COMP5046 Assignment 1 [Individual Assessment] (20 marks)

Submission Due: May 2nd, 2021 (11:59PM)

[XXX] = Lecture/Lab Reference
(Justify your decision) = Please justify your decision/selection in the documentation. You must show your final decision in your report with empirical evidence.
(Explain the performance) = Please explain the trend of performance, and the reason (or your opinion) why the trends show like that

Sentiment Analysis using Recurrent Neural Networks

In this assignment1, we will focus on developing sentiment analysis model using Recurrent Neural Networks (RNN).
Sentiment analysis [Lecture5] is contextual mining of text which identifies and extracts subjective information in source material, and helps a business to understand the social sentiment of their brand, product or service while monitoring online conversations.

For your information, the detailed information for each implementation step was specified in the following sections. Note that lab exercises would be a good starting point for the assignment. The useful lab exercises are specified in each section.

1. Data Preprocessing (2 marks)

In this assignment, you are to use the NLTK's Twitter_Sample dataset. Twitter is well-known microblog service that allows public data to be collected via APIs. NLTK's twitter corpus currently contains a sample of Tweets retrieved from the Twitter Streaming API. If you want to know the more detailed info for the nltk.corpus, please check the nltk corpus website.
The dataset contains twitter posts (tweets) along with their associated binary sentiment polarity labels. Both the training and testing sets are provided in the form of pickle files (testing_data.pkl, training_data.pkl) and can be downloaded from the Google Drive using the provided code in the Assignment 1 Template ipynb.

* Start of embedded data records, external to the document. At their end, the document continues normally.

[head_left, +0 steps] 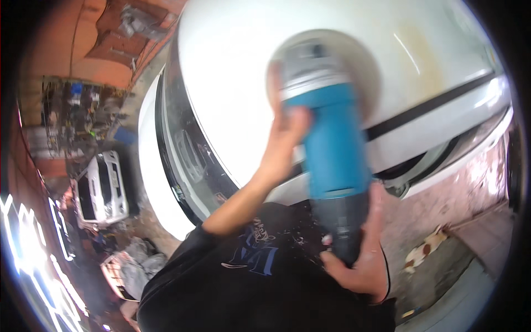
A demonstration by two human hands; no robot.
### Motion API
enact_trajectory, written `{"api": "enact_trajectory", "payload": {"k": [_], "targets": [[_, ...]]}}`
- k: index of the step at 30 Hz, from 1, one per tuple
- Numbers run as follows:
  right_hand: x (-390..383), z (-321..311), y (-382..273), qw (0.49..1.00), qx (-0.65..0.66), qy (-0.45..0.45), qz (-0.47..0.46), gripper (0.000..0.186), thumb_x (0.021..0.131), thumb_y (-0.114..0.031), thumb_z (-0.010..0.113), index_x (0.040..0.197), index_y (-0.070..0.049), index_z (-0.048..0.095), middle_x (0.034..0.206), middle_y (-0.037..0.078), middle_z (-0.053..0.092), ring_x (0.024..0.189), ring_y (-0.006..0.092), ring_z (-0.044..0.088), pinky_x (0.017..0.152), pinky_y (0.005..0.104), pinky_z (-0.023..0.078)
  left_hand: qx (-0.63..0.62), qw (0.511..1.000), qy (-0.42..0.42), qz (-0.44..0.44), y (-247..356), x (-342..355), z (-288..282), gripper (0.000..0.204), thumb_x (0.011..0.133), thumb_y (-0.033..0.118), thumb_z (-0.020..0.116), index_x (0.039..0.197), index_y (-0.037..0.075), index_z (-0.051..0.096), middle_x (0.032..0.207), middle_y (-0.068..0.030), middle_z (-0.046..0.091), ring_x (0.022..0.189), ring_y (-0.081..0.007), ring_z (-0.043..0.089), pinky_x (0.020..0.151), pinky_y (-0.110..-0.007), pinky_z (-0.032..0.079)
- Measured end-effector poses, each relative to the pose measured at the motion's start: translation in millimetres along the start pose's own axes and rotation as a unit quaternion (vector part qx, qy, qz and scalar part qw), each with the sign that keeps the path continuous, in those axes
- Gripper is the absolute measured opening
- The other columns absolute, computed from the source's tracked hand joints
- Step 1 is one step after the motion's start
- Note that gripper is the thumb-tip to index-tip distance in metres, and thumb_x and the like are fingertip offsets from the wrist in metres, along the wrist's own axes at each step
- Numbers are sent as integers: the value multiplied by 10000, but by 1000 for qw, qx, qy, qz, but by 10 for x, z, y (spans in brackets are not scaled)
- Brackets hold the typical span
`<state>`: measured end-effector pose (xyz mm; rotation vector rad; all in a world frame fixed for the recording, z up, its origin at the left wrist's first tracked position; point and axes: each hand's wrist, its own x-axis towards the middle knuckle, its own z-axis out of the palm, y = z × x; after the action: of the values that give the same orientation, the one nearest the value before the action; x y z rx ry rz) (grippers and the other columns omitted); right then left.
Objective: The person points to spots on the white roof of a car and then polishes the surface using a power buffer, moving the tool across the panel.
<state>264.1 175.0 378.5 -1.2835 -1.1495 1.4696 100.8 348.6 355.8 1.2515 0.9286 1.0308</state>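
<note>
A teal and black power polisher (334,144) with a silver head stretches from my body out over a white car roof (232,66). Its round pale pad (365,72) is blurred and lies against the roof. My right hand (362,271) wraps around the black rear grip. My left hand (287,130) is closed beside the silver head at the front, its fingers partly hidden and smeared by motion; it appears to hold the polisher there. A yellowish patch (423,61) marks the roof to the right of the pad.
The car's windshield (193,144) lies to the left, and its open side frame (431,149) runs along the right. Another white car (102,188) stands farther left, below cluttered shelving (83,113). A brown-and-white animal (426,249) lies on the floor at right.
</note>
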Motion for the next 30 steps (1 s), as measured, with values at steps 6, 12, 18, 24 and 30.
{"api": "enact_trajectory", "payload": {"k": [6,12,18,24,30], "targets": [[66,97,-74,988,75,136,9,1164,708,82,648,1592,-75,-93,1176,141,541,858,155,577,789,292,516,-85,992,-58,-72,-179,52,309,994,969,513,619,1585,-16,46,1390,-220,498,1203,-273,590,939,-372,535],[272,348,6,999,24,-40,-4,1171,747,67,671,1603,-112,-107,1225,153,537,871,155,579,769,305,523,-388,913,-42,-120,-465,-135,-210,1055,863,857,336,1468,-5,394,1360,-241,551,1167,-385,619,958,-515,539],[684,545,275,981,-58,-163,-89,1024,833,-67,710,1608,-58,40,1389,174,507,1187,254,562,1045,393,424,-435,899,56,-16,-546,-622,-802,1060,858,868,331,1470,4,390,1322,-249,563,1093,-377,642,921,-507,554],[475,130,1300,990,120,-74,11,728,923,-202,693,1512,16,325,1345,149,553,1188,231,546,1057,352,394,-452,874,144,103,-305,-764,-1047,1006,871,794,459,1533,54,299,1384,-298,479,1114,-452,607,901,-560,552],[-701,-951,2269,954,-265,-22,141,492,870,-285,747,1288,-56,624,1251,182,661,1166,274,628,995,377,480,-518,827,-182,125,532,-502,-1666,1040,719,259,909,1488,150,217,1408,-190,386,1351,-365,434,1146,-558,393]]}}
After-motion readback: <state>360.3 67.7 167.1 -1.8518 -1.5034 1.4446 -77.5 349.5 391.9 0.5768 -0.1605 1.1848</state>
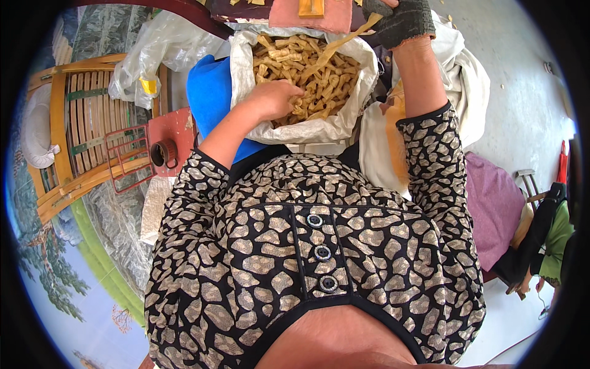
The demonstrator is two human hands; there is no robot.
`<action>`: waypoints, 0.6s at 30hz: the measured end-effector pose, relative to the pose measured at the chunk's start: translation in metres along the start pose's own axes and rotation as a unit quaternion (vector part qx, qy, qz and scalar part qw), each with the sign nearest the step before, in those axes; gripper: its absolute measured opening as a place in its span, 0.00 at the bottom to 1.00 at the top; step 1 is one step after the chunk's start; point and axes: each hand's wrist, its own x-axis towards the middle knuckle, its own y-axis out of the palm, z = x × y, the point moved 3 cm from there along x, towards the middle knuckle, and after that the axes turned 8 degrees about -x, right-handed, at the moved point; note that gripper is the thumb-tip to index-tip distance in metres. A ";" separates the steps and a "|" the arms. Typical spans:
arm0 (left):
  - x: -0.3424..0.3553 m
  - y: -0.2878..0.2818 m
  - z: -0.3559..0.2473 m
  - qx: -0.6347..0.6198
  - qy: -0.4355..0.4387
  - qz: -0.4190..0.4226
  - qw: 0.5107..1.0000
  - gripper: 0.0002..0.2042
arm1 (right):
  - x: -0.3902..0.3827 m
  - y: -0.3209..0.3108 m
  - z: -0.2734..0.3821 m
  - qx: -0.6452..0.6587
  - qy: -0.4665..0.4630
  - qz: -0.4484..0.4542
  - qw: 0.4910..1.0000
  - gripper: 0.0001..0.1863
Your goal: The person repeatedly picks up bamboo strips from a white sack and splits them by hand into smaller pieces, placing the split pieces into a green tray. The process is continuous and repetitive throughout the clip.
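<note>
A white woven sack (243,67) sits in front of me, full of tan, dried, knotted strips (335,83). My left hand (276,99) reaches into it with fingers curled among the pieces; what they hold is hidden. My right hand (402,21), in a dark fingerless glove, is up beyond the sack's right corner, gripping a long tan strip (341,48) that hangs down toward the pile. A pink cloth (286,15) with a small wooden block (311,8) lies at the top edge, just beyond the sack.
Blue fabric (206,92) borders the sack; pale cloth (467,92) is at its right. Leftward are a plastic bag (138,67), a slatted wooden chair (92,117), a red rack (126,154) and a dark mug (165,153). Another person (553,234) is at the far right.
</note>
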 end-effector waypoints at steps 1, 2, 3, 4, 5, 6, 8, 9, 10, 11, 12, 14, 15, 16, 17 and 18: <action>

In this Data Preprocessing section, you are required to complete the following section in the format:

Preprocess data: You are asked to pre-process the training set by integrating several text pre-processing techniques [Lab5] (e.g. tokenisation, removing numbers, converting to lowercase, removing stop words, stemming, etc.). You should justify the reason why you apply the specific preprocessing techniques (Justify your decision)

2. Model Implementation (7 marks)

In this section, you are to implement three components, including Word Embedding module, Lexicon Embedding module, and Bi-directional RNN Sequence Model. For training, you are free to choose hyperparameters [Lab2,Lab4,Lab5] (e.g. dimension of embeddings, learning rate, epochs, etc.).

The model architecture can be found in the [Lecture5]

1)Word Embedding (2 marks)

First, you are asked to build a word embedding model (for representing word vectors, such as word2vec-CBOW, word2vec-Skip gram, fastText, and Glove) for the input embedding of your sequence model [Lab2]. Note that we used one-hot vectors as inputs for the sequence model in the Lab3 and Lab4. You are required to complete the following sections in the format:

Preprocess data for word embeddings: You are to use and preprocess NLTK Twitter dataset (the one provided in the Section 1) and/or any Dataset (e.g. TED talk, Google News) for word embeddings [Lab2]. This can be different from the preprocessing technique that you used in Section 1. You can use both training and testing dataset in order to train the word embedding. (Justify your decision)
Build training model for word embeddings: You are to build a training model for word embeddings. You are required to articulate the hyperparameters [Lab2] you chose (dimension of embeddings, window size, learning rate, etc.). Note that any word embeddings model [Lab2] (e.g. word2vec-CBOW, word2vec-Skip gram, fasttext, glove) can be applied. (Justify your decision)
Train model: You are to train the model.

2)Lexicon Embedding (2 marks)

Then, you are to check whether each word is in the positive or negative lexicon. In this assignment, we will use the Opinion Lexicon (If you cannot downalod this, please right click and open in a new page or You can directly download from the data folder in this github), which includes a list of english positive and negative opinion words or sentiment words. (2006 positive and 4783 negative words)
Each word needs to be converted into one-dimensional categorical embedding with three categories, such as not_exist(0), negative(1), and positive(2). This 0,1,2 categories will be used for the input for the Section 2.3 Bi-directional RNN Sequence model.
NOTE: If you want to use more than one-dimensional or not using categorical embedding, please (Justify your decision)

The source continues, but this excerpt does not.